(PROBLEM DETAILS) Take from the material every line containing the string "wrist" and copy it.

(SUPPLIED MATERIAL)
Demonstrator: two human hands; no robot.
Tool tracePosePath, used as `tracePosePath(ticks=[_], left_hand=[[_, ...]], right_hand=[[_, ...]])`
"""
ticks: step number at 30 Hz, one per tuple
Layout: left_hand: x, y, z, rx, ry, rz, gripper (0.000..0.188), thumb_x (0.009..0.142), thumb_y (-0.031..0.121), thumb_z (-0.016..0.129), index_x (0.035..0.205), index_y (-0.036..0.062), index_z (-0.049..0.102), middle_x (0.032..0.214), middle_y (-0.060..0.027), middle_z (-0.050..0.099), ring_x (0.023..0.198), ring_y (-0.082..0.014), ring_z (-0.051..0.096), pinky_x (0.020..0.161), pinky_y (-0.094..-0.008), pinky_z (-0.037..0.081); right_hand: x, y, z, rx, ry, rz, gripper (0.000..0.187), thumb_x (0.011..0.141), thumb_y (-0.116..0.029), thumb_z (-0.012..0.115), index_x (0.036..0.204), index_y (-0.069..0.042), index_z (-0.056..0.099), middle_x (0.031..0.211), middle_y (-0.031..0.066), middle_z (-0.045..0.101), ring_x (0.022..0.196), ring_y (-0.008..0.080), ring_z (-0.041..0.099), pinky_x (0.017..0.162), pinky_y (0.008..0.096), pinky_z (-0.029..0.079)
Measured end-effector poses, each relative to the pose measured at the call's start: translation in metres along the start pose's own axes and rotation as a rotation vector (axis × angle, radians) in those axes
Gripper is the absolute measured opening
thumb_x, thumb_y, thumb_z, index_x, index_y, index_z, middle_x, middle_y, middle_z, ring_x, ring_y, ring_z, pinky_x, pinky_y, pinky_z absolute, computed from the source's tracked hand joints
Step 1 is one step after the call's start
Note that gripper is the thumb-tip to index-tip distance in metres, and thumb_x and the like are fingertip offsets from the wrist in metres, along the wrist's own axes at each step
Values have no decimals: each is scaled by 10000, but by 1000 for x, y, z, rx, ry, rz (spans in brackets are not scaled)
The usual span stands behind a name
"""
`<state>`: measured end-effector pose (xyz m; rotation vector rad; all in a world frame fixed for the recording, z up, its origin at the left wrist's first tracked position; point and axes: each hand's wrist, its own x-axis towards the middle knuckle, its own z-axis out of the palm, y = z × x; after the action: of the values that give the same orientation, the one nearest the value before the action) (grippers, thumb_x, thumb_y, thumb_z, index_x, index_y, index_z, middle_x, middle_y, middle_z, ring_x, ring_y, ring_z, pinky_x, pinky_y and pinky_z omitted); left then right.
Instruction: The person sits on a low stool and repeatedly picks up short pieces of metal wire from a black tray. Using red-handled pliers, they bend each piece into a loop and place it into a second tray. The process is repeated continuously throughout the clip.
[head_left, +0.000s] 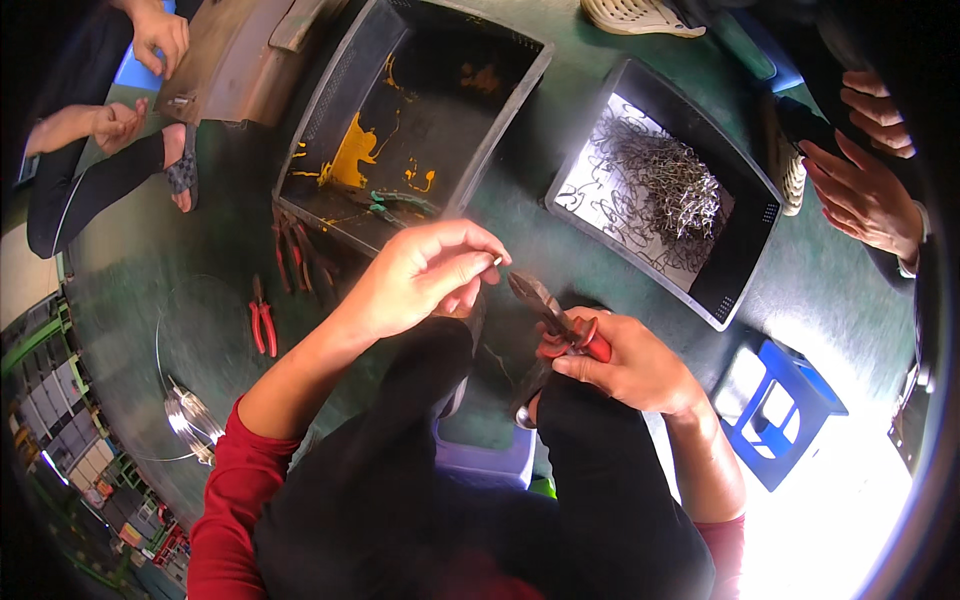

(ANSWER FOR THE TASK)
Note that gripper is the thumb-tip to index-tip distance in metres, and thumb_x and the like are fingertip offsets from the wrist in metres, along the wrist's own axes at each step
`<state>`: measured end-effector pose (xyz m; rotation vector rad; all in a world frame fixed for the recording, z up, its origin at the left wrist's first tracked position; point and axes: each hand's wrist, its own x-axis towards the middle knuckle, its own z-axis out of the palm, y = z × x; after the action: of the values that give the same orientation, the one nearest the value before the action) (grippers, thumb_x, thumb_y, thumb_z, index_x, index_y, index_z, middle_x, middle_y, middle_z, ring_x, ring_y, ring_z, pinky_x, pinky_y and pinky_z omitted); left then right.

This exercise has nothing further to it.